▶ Work item
Across the listing below, count the lines that mention the string "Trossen". Reply with the figure only.

▶ Data section
- - -
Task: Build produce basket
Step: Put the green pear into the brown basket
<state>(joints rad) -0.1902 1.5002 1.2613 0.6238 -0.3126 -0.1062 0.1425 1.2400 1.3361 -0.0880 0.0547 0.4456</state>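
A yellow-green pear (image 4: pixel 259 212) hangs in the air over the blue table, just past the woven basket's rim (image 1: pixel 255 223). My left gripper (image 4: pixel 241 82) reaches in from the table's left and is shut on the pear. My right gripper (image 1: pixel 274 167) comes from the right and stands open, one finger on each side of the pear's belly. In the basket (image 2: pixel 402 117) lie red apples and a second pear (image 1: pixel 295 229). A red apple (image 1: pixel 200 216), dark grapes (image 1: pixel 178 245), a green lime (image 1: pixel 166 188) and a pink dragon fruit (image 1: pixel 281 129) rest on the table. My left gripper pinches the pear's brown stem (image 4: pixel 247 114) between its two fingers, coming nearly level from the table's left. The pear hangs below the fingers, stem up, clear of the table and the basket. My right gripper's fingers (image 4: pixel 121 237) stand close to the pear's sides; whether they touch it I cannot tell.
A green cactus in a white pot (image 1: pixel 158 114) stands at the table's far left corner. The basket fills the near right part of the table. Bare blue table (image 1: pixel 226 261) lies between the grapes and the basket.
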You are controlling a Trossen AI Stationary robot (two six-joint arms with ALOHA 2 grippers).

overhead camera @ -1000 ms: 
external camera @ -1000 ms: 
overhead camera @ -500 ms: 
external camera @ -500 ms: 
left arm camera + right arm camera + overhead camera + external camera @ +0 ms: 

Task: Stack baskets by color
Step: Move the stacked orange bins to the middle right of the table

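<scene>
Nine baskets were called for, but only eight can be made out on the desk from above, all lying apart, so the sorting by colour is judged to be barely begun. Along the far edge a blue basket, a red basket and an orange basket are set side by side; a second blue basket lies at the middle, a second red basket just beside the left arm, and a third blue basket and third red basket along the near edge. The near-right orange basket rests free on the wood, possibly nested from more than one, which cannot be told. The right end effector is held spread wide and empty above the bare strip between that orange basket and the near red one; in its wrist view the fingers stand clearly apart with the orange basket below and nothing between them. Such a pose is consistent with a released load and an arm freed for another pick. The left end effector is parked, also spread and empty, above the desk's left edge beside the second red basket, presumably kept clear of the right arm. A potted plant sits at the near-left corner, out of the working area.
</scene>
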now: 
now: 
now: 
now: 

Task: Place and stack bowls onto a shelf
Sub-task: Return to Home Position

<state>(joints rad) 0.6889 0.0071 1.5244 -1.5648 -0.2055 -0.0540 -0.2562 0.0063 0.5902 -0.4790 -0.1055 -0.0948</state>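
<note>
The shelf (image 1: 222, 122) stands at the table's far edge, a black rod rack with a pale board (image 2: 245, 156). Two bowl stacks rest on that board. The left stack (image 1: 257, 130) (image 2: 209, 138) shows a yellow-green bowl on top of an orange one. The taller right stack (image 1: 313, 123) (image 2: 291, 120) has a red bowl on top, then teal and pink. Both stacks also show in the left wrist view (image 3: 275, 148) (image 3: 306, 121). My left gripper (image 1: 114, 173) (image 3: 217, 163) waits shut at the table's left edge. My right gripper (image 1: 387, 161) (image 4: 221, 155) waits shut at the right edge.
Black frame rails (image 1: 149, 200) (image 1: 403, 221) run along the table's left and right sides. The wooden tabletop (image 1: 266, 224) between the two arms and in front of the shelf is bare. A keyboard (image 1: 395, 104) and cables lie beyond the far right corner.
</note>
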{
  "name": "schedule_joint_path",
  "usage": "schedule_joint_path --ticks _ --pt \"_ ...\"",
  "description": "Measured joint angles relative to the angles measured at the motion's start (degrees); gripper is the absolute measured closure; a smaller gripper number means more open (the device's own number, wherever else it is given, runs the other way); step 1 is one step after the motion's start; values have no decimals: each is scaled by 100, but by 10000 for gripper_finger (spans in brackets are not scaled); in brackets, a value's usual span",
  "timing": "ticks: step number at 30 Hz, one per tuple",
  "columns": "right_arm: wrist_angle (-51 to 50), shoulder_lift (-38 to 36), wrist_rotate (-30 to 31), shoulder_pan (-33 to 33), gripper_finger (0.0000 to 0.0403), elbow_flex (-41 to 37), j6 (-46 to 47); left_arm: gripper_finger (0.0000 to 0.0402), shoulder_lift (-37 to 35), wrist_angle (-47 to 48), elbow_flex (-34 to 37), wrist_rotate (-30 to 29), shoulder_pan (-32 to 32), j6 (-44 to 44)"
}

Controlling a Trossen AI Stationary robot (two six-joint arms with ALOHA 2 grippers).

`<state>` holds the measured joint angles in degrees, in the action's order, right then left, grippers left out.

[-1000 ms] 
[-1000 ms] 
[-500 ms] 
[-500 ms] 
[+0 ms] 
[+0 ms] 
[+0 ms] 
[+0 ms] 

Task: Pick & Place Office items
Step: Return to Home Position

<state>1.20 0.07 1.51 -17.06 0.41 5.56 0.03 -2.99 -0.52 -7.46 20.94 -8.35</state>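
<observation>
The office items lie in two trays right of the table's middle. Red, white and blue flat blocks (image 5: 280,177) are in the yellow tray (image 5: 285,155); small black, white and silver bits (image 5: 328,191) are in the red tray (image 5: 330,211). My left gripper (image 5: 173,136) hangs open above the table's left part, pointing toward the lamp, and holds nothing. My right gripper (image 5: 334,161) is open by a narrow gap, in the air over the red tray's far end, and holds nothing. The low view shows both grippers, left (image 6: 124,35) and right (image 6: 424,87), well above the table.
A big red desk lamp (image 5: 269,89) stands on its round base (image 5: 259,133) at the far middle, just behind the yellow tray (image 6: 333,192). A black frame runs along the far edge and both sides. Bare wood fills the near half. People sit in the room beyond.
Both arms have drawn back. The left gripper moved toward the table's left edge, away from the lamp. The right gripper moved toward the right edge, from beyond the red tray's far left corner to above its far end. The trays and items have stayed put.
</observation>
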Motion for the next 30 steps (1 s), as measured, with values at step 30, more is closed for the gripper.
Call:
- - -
▶ Response box
2